WHAT THIS TASK INVOLVES: Only the lines that hold the word "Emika" are wanted from this listing.

- - - - -

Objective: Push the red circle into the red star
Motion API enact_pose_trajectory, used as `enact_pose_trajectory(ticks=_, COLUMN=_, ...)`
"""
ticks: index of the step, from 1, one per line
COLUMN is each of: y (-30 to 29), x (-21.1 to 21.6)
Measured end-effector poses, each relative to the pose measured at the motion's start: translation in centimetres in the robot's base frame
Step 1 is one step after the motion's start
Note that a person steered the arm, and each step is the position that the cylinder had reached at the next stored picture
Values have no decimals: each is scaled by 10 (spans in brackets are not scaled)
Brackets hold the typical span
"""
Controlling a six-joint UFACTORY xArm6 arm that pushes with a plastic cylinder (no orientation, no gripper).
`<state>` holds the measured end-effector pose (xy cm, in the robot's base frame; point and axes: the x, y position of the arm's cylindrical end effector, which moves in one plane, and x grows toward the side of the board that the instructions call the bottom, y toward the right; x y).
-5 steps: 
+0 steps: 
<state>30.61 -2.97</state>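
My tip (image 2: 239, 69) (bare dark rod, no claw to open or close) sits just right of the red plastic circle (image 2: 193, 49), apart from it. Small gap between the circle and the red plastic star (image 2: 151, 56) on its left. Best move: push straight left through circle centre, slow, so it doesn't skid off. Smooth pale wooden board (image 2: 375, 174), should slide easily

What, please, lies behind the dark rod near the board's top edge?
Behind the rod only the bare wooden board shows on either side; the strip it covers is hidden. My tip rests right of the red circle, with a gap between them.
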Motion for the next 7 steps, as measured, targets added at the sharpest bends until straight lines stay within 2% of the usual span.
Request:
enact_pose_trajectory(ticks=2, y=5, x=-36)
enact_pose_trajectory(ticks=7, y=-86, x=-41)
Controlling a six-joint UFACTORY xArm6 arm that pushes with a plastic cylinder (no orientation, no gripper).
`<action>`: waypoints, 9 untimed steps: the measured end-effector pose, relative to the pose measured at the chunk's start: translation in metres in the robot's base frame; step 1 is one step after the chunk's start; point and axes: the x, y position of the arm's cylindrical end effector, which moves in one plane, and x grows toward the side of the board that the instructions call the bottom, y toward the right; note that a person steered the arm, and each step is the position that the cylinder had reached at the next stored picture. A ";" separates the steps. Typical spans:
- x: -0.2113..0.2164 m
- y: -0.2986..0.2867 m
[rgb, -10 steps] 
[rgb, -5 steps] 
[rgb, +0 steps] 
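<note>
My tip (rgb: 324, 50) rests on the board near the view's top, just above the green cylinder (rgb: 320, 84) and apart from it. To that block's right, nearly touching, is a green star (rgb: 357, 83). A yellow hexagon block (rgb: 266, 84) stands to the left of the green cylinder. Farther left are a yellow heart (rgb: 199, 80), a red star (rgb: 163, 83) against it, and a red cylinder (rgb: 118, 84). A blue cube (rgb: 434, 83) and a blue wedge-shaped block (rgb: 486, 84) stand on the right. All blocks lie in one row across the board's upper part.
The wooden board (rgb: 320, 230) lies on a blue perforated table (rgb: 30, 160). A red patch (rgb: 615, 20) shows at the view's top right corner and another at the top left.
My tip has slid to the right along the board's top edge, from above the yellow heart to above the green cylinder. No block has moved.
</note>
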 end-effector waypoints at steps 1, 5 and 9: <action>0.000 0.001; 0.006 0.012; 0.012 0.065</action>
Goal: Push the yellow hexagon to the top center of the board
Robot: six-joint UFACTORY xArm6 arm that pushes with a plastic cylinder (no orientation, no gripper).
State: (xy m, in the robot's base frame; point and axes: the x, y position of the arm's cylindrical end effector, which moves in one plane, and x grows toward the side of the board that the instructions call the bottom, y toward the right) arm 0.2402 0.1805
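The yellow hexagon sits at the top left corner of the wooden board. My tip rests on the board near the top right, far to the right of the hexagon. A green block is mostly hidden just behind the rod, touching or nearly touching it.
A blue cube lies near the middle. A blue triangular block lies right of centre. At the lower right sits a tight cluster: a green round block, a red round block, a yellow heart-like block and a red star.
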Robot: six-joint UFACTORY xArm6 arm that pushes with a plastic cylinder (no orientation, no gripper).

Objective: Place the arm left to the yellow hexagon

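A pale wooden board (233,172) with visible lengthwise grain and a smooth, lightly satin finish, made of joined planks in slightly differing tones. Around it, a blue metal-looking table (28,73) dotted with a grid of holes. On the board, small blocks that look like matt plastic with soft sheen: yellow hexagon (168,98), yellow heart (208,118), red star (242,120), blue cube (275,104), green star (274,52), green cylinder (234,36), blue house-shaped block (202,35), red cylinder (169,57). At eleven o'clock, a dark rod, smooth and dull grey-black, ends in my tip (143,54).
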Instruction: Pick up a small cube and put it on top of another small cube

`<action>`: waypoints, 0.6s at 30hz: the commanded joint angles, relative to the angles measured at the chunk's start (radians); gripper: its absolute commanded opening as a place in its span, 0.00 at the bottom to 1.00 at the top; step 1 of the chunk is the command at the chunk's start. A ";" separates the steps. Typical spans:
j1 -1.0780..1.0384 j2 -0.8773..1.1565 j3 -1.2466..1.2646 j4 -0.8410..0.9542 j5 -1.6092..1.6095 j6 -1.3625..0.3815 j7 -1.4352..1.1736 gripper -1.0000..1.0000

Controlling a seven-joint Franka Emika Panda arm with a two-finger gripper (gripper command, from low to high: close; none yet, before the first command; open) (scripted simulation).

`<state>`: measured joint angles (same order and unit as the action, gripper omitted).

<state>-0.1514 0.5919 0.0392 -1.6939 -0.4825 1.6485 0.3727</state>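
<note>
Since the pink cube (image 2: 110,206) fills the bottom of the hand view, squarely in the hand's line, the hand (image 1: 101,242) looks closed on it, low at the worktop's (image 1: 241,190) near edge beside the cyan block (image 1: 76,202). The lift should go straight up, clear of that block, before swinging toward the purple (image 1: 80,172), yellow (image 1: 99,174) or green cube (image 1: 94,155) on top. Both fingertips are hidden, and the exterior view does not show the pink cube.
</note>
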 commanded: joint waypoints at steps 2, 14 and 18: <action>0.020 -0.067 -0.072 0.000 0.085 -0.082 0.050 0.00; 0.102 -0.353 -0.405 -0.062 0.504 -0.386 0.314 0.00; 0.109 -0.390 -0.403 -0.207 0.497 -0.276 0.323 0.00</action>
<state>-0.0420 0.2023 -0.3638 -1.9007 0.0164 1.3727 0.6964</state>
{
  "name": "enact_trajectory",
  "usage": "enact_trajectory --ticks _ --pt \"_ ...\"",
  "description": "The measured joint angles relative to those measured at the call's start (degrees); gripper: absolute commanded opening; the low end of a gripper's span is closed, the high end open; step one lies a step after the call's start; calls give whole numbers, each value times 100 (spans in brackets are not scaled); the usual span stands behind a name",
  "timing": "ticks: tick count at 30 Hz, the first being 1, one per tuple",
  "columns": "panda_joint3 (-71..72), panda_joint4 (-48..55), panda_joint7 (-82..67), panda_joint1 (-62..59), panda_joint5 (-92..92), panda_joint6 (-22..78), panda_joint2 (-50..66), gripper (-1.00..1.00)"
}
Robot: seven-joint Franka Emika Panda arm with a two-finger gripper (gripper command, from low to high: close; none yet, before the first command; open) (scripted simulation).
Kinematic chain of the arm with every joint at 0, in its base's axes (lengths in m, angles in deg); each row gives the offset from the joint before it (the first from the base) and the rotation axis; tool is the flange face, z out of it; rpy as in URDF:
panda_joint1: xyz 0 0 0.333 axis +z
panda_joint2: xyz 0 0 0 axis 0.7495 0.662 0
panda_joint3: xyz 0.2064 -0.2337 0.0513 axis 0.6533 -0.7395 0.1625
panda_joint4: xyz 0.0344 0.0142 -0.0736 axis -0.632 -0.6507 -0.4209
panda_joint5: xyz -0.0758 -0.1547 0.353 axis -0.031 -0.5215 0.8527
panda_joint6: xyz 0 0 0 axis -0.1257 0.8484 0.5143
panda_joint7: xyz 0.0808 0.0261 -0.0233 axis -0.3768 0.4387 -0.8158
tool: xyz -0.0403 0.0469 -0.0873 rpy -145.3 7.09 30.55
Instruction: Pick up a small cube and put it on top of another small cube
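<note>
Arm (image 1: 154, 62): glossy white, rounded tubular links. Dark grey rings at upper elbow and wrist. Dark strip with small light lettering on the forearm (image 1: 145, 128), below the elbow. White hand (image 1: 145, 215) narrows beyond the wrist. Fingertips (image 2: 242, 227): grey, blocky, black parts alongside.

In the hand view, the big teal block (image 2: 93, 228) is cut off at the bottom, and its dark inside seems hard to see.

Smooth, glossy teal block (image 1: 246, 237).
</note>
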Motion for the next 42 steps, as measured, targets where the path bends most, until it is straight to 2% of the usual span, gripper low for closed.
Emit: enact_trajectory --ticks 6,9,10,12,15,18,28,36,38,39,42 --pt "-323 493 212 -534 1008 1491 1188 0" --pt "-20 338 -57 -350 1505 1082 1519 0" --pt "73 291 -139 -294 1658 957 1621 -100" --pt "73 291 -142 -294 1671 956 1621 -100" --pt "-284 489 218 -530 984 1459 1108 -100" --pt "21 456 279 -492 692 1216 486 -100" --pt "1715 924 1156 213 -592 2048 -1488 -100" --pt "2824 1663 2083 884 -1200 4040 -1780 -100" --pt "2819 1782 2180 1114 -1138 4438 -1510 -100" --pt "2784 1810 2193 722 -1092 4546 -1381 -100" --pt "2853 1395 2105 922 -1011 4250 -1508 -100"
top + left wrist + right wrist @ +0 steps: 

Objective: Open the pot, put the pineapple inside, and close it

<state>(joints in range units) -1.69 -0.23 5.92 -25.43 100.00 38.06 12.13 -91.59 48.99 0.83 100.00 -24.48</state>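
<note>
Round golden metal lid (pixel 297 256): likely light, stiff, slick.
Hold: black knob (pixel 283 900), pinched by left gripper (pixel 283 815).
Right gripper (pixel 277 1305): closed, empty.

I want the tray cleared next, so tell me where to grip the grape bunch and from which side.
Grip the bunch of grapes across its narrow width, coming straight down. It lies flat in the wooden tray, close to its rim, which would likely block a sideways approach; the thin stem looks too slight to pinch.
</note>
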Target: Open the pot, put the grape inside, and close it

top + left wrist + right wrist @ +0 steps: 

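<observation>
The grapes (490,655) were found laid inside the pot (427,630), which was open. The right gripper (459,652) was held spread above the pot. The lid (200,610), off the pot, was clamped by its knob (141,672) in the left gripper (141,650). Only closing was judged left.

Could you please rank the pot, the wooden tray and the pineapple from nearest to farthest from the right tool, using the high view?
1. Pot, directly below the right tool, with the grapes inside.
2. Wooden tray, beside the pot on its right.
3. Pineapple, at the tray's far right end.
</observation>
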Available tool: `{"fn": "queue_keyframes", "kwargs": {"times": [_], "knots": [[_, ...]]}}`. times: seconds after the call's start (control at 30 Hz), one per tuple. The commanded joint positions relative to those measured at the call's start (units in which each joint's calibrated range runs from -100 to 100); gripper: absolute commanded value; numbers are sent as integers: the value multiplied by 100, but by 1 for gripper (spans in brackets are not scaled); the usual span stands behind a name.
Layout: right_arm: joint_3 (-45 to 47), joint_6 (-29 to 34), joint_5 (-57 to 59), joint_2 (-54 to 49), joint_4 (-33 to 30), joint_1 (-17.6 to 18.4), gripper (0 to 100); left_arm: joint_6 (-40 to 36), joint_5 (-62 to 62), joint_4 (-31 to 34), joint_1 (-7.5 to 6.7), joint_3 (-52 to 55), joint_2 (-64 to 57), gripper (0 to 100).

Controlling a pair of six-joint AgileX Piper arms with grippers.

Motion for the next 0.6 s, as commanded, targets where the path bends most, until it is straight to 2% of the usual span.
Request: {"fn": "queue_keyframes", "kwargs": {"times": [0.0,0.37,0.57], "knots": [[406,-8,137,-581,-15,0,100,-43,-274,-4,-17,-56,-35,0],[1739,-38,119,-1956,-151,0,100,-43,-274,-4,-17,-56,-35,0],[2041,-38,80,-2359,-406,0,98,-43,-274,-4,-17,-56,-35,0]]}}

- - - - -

RESPONSE BELOW:
Controlling a seven-joint Franka Emika Panda arm with a two-finger gripper (gripper command, from low to high: close; none yet, before the first command; open) (scripted simulation).
Robot: seven-joint Franka Emika Panda arm with a two-finger gripper (gripper command, from low to high: close; none yet, before the first command; open) (scripted simulation).

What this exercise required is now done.